EXERCISE:
Every line holding the word "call" should be copied from the material.

GIVEN INFORMATION:

————————

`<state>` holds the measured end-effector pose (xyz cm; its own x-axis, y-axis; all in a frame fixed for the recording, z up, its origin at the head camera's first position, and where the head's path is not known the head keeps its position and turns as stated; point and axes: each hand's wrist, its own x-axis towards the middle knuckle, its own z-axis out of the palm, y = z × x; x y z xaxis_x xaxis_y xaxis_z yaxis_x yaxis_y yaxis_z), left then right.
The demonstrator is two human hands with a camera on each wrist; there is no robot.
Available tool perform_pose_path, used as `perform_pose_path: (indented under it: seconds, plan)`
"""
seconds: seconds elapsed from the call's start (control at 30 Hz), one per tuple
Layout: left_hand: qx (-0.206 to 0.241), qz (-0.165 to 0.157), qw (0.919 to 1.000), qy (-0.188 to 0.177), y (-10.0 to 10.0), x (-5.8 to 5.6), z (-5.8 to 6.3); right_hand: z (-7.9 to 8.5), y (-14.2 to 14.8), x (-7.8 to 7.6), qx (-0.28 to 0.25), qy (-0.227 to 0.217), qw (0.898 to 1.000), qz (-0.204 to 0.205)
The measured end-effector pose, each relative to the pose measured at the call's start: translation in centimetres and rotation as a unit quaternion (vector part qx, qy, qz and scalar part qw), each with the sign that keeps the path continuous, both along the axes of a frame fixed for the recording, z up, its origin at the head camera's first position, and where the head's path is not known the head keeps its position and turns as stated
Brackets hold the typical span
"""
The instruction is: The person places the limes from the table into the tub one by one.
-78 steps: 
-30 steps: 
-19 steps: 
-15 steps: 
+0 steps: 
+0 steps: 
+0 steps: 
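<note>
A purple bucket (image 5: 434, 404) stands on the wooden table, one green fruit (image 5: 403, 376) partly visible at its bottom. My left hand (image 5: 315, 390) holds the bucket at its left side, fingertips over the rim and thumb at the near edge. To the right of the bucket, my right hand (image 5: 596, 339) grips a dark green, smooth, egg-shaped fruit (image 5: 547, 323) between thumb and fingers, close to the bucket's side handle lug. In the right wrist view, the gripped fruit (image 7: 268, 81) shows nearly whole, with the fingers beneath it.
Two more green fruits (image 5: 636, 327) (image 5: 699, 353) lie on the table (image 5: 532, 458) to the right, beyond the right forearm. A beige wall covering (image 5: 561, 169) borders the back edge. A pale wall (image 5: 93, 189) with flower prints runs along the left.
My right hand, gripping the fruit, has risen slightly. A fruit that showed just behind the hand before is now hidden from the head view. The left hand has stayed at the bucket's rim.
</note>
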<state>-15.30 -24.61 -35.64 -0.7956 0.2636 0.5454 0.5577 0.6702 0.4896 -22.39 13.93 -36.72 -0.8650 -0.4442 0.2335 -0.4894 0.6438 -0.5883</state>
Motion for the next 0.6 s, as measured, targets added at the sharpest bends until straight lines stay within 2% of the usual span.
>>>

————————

EXERCISE SOLUTION:
seconds: seconds elapsed from the call's start (control at 30 Hz), one per tuple
The measured end-effector pose, each relative to the pose measured at the call's start: translation in centimetres and rotation as a unit quaternion (vector part qx, qy, qz and scalar part qw), each with the sign that keeps the path continuous, both along the axes of a frame fixed for the recording, z up, its origin at the head camera's first position, and where the head's path is not known the head keeps its position and turns as stated

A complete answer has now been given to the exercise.